The African Development Bank (AfDB), under incoming president Sidi Ould Tah , has made progressive commitments of $10 billion to climate-resilient infrastructure and $4 billion to clean cooking. Between 2022 and 2024, one in five (20%) of its energy dollars were grants, far exceeding The World Bank ‘s 10% and the Asian Development Bank (ADB) ‘s 3.8%. The AfDB has also backed systemic reform: for example, calling for Special Drawing Rights (SDR) redistribution, launching an African Financial Stability Mechanism that could save up to $20 billion in debt servicing, and consistently advocating for fairer lending terms.

Yet, even progressive leadership struggles within a broken system. Recourse’s recent research shows that AfDB energy finance dropped 67% in 2024, from $992.7 million to just $329.6 million. Of this, a staggering 73% went to large-scale infrastructure like mega hydro dams and export-focused transmission lines, ‘false solutions’ that bypass the energy-poor and displace communities. Meanwhile, support for locally-appropriate, decentralised renewable energy systems such as mini-grids, solar appliances, and clean cookstoves plummeted by over 90%, from $694.5 million to just $61 million, with only five of 13 projects directly addressing energy access in 2024.
Africa received just 2.8% of global climate finance in 2021–22, and what is labelled as “climate finance” is often little more than a Trojan horse: resource-backed loans, debt-for-nature swaps, and blended finance instruments that shift risk to the public while offering little real benefit to local communities. These mechanisms, promoted as “innovative” or “green”, often entrench financial dependency and fail to deliver meaningful change for energy-poor or climate-vulnerable groups.
Meanwhile, initiatives that could build green industry and renewable capacity across Africa are falling short in both scale and speed. Flagship projects, such as the EU’s Global Gateway, have failed to drive green industrialisation in Africa, and carbon markets continue to delay real emissions reductions, subsidise fossil fuel interests, and entrench elite control over land and resources.
Mission 300: Ambition or another missed opportunity?
In this constrained context, the AfDB and World Bank launched Mission 300, an ambitious plan to connect 300 million Africans to electricity by 2030. Pragmatic goals like electrification are crucial, but the story beneath the surface of Mission 300 raises concern. Far from serving households, many projects under the initiative appear more aligned with export markets and large-scale energy users, echoing decades of infrastructure that bypasses those most in need.

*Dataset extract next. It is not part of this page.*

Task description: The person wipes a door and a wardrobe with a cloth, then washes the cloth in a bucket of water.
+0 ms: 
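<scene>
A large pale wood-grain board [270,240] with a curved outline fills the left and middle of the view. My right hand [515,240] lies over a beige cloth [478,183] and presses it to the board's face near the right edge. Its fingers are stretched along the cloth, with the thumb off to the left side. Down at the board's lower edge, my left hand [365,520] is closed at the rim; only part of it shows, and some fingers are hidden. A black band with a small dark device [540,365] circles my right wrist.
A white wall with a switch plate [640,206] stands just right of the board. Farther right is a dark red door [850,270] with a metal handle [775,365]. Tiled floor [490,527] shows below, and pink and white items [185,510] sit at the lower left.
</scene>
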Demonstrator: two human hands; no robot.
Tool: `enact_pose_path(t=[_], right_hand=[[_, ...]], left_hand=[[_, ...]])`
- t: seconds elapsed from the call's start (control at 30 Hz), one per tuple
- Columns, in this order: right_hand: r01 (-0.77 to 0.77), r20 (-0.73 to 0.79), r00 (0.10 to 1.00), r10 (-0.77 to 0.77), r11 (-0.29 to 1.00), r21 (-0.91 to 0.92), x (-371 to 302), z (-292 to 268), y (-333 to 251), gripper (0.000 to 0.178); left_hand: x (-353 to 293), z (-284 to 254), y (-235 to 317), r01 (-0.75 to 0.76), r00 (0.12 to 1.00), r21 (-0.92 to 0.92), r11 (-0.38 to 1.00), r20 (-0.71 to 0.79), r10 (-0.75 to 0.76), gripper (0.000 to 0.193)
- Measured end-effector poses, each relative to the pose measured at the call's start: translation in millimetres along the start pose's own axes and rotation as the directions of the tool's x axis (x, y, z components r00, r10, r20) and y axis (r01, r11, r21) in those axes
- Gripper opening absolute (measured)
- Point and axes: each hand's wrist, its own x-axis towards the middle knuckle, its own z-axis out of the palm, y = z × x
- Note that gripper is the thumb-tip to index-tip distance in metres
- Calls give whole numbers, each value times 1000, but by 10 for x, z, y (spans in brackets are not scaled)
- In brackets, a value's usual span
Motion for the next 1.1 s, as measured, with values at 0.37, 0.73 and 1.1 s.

Mission 300 can still be transformative, but only if it centres people, not profits. Energy access must begin with those who need it most: women and youth, especially in rural communities. Across Africa, many women cook over open fires, walk hours to gather fuel, and care for families in homes without light or clean air. This is not just an inconvenience, it is structural violence and policy failure.
Yet most energy finance still flows to centralised grids, mega-projects, and sometimes fossil gas (misleadingly called a “transition fuel”). These do little to address energy poverty. Locally appropriate decentralised renewable energy solutions, solar-powered appliances, clean cookstoves, and mini-grids can deliver faster, cheaper, and more equitable impact. Mission 300 must invest in such solutions, without adding to existing debt problems. It should support national policy design, for example, by ensuring that energy policy is responsive to women’s needs, making use of gender-disaggregated data and community consultation.
The Jubilee: A year for action
In a year already marked as a Jubilee moment, African leaders have demanded reform: including a sovereign debt workout mechanism and a UN Tax Convention to end illicit financial flows. Yet as AFRODAD has documented, these demands were blocked at the FfD4 negotiations by wealthy nations—notably the EU and UK—even as climate impacts grow and fiscal space shrinks.
This is not just about finance. It is about reclaiming sovereignty. The incoming AfDB president and all the multilateral development banks face a choice: continue financing extractive, large-scale projects that serve foreign interests, or invest in decentralised, gender-responsive, pro-people solutions that shift power and ownership.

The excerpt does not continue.